However, doubts about North Korea's intentions were raised from the time of the announcement on the 27th. This was because North Korea's handling of the ROK-US combined exercises scheduled for August was not included in the announcement on the 27th. Ultimately, four days later, on August 1, North Korea sent a message through a statement by Vice Department Director Kim Yo-jong, demanding the suspension of the combined exercises. Subsequently, when the ROK and US announced the implementation of the combined exercises, albeit in a reduced form, harsh criticisms were raised through statements by Kim Yo-jong on the 10th and Kim Yong-chol, head of the United Front Department, on the 11th, calling it a "treacherous act" and stating that they had "thrown away the opportunity to improve inter-Korean relations with their own hands." This paper aims to analyze the intentions behind North Korea's proposal to restore communication lines and its subsequent raising of the issue of combined exercises.

North Korea's Policy Towards South Korea

Upon the announcement of the restoration of inter-Korean communication lines on July 27, some interpreted it as a shift in North Korea's policy towards South Korea from confrontation to improvement. The prevailing analysis suggested that North Korea's change in policy was driven by its need for South Korea's assistance to overcome triple hardships, including COVID-19, international sanctions, and natural disasters. The economic difficulties faced by North Korea were publicly acknowledged by Kim Jong-un himself in June at the 8th Central Committee of the Workers' Party of Korea, 3rd Plenary Session, stating that "the people's food situation is becoming strained." Another analysis suggested that by resuming inter-Korean dialogue, North Korea aimed to secure food and epidemic prevention aid from the South Korean government while simultaneously sending a message to the Biden administration to ease sanctions.

However, evidence of North Korea changing its policy towards South Korea is scarce. While it is clear that the supreme leader's decisions take precedence in North Korea, a state with a single leadership system, it strives to secure at least a minimum level of procedural legitimacy. Regarding its policy towards South Korea, since Kim Yo-jong's statement in June last year defining inter-Korean relations as "confrontational," the hardline policy towards the South was maintained at the 8th Party Congress in January. At the Party Congress, Kim Jong-un diagnosed the current inter-Korean relations as "it is no exaggeration to say that the current state of inter-Korean relations has regressed to the period before the announcement of the Panmunjom Declaration, and the dream of unification has become even more distant." Furthermore, he clearly demanded "the cessation of the introduction of advanced military equipment and joint military exercises with the United States" as conditions for improving inter-Korean relations, stating that relations would be determined "entirely by the attitude of the South Korean authorities." Since then, despite North Korea maintaining extreme border closures due to concerns about the spread of COVID-19, it has unusually held large-scale rallies and meetings every month, but there has been no 'line struggle' to change its policy towards South Korea. Therefore, interpreting the announcement on July 27 as a change in North Korea's policy towards South Korea is unreasonable.

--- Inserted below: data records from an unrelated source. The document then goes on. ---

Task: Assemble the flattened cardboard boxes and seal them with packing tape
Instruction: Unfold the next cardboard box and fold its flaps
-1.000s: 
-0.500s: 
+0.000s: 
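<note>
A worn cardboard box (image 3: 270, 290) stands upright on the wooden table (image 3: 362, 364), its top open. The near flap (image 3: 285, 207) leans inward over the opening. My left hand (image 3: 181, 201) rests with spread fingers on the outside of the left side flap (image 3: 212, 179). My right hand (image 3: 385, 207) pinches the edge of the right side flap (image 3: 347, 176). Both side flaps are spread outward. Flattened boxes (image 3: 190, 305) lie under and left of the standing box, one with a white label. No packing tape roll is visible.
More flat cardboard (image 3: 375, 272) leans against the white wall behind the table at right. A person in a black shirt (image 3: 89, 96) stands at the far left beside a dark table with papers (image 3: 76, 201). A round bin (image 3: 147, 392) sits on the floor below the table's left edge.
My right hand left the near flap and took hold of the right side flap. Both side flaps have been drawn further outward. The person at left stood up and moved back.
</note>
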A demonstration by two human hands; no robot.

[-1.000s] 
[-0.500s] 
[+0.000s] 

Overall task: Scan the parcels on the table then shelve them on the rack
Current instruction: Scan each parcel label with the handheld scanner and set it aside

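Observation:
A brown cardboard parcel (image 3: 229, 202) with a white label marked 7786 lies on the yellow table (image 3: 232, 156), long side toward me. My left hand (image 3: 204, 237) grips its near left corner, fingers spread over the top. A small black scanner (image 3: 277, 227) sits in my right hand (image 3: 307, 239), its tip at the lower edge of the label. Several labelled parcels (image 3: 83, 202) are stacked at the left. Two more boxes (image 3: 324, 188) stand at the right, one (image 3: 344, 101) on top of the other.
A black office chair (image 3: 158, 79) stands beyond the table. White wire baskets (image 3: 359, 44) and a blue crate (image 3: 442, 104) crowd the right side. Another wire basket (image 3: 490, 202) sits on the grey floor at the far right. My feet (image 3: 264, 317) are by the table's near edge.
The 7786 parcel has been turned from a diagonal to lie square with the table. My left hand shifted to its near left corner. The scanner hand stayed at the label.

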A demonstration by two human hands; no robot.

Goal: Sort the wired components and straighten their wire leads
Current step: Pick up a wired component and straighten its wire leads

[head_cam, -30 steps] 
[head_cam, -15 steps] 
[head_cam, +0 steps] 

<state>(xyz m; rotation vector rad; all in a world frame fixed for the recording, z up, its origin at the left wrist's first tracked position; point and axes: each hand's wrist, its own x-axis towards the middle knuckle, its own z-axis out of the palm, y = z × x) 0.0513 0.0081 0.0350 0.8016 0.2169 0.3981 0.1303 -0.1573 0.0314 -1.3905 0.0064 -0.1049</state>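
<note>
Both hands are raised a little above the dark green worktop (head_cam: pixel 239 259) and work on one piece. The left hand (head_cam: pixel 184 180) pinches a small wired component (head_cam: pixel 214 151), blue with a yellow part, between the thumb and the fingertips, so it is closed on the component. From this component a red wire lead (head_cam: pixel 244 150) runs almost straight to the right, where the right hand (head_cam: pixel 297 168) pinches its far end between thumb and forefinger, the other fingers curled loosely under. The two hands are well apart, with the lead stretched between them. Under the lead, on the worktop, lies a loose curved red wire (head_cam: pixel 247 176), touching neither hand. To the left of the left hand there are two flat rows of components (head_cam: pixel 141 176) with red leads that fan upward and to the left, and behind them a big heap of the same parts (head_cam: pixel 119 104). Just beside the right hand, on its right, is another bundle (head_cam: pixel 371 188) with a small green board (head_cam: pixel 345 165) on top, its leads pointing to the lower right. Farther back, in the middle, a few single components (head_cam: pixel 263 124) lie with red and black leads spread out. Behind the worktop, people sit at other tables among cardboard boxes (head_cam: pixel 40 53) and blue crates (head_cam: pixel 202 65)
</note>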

The argument that North Korea is attempting to overcome its economic difficulties through South Korea is also not very convincing. Since the 8th Party Congress, North Korea has consistently emphasized two main themes in various meetings and conferences: 'self-reliance' and 'ideological struggle' to overcome anti-socialist and non-socialist elements. At the 8th Party Congress, Kim Jong-un redefined the self-reliance strategy as "an offensive strategy that turns the enemy's vile sanctions into a golden opportunity to enhance self-strength and strengthen internal driving forces, a political line that must be maintained permanently in socialist construction." In addition, emphasizing ideological struggle, he instructed to "strengthen learning and strictly establish revolutionary discipline." This stance by North Korea reaffirms the "revolutionary line of frontal breakthrough to overcome all difficulties hindering our progress" (hereinafter referred to as the 'Frontal Breakthrough Line') adopted at the 5th Plenary Session of the 7th Central Committee of the Workers' Party of Korea held in December 2019. At that time, Kim Jong-un declared "frontal breakthrough through self-reliance" and proclaimed, "Let us break through all obstacles hindering our progress with a frontal breakthrough. This is the slogan that the entire people must uphold."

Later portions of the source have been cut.